Work item:
Among the records that follow, find each line holding the word "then" and copy it.

[[ Working data open ]]

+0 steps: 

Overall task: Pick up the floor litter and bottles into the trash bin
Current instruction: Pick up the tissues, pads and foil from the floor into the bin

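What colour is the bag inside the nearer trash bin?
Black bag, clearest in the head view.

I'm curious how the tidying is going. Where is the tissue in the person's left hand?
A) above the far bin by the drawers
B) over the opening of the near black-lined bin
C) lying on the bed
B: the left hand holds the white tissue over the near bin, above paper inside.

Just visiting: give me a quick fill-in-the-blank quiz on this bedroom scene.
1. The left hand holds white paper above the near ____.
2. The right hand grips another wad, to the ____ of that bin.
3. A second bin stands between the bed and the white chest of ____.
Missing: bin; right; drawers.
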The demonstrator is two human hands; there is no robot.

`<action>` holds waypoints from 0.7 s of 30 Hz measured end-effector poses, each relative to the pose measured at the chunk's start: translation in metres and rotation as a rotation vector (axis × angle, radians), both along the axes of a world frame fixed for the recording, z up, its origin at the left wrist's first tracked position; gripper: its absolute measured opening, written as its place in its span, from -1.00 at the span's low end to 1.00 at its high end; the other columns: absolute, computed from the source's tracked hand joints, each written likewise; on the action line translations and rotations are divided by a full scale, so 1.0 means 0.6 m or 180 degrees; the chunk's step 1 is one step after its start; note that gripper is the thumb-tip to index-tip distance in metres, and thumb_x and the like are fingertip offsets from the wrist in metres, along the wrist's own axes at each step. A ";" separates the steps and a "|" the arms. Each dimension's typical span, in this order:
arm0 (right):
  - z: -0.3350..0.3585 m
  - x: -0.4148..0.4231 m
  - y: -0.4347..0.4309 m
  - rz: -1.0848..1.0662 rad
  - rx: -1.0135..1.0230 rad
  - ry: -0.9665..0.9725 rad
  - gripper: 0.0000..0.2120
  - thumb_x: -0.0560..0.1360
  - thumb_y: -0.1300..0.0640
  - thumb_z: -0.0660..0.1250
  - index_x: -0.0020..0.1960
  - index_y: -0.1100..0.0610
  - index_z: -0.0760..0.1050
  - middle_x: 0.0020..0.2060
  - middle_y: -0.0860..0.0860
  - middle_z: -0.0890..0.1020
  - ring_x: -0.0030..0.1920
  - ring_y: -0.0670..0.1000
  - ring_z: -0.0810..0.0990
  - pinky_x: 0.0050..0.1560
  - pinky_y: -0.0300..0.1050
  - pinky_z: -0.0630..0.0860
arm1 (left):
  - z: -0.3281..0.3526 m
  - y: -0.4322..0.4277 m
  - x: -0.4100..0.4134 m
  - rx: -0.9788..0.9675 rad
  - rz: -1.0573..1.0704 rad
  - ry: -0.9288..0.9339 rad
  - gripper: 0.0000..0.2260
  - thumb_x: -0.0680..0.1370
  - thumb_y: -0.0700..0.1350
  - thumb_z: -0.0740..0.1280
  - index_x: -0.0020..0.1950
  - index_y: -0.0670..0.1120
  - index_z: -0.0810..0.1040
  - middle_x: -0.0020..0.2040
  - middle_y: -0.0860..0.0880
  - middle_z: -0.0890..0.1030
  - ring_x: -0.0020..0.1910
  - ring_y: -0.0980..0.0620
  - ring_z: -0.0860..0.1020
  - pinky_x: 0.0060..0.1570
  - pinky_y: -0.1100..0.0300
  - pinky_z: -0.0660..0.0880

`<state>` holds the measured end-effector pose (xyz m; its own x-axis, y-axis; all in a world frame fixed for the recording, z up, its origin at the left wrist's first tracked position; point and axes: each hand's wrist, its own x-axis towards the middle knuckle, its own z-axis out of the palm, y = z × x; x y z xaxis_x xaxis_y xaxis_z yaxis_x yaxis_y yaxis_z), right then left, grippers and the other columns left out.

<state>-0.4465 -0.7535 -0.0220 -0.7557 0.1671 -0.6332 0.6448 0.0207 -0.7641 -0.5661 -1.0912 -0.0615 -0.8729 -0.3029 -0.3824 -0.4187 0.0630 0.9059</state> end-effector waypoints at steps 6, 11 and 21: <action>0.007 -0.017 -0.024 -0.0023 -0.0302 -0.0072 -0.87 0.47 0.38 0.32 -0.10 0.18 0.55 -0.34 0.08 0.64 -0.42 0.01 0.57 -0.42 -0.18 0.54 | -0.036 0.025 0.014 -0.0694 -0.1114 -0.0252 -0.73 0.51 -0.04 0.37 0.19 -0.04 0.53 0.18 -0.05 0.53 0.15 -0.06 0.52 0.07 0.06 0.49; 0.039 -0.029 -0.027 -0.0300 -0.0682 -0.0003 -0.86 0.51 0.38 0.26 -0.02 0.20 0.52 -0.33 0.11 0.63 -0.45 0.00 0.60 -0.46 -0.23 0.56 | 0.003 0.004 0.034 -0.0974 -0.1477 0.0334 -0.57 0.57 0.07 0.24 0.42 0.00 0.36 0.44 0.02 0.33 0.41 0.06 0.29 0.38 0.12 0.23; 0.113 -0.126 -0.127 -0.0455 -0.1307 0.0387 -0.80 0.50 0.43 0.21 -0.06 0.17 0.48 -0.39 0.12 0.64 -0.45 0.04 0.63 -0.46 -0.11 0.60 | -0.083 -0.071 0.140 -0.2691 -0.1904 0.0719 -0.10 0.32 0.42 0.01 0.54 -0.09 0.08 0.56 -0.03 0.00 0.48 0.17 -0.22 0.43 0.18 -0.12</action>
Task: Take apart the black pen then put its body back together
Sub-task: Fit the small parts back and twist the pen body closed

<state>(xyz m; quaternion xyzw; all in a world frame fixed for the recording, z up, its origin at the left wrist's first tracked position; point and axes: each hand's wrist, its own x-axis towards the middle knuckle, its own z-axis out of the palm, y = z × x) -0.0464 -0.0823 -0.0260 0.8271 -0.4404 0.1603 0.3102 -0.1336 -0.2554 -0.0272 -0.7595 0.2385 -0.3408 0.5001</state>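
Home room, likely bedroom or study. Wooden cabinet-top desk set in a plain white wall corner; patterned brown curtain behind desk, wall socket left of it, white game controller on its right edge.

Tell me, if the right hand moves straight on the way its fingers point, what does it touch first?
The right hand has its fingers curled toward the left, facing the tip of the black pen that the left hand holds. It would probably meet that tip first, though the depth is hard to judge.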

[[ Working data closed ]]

Solution below:
`<state>` holds the measured end-effector pose (xyz m; its own x-axis, y-axis; all in a world frame fixed for the recording, z up, its origin at the left wrist's first tracked position; point and axes: each hand's wrist, its own x-axis towards the middle knuckle, its own z-axis out of the palm, y = z × x; x y z xaxis_x xaxis_y xaxis_z yaxis_x yaxis_y yaxis_z), right then left, grippers and the other columns left out.
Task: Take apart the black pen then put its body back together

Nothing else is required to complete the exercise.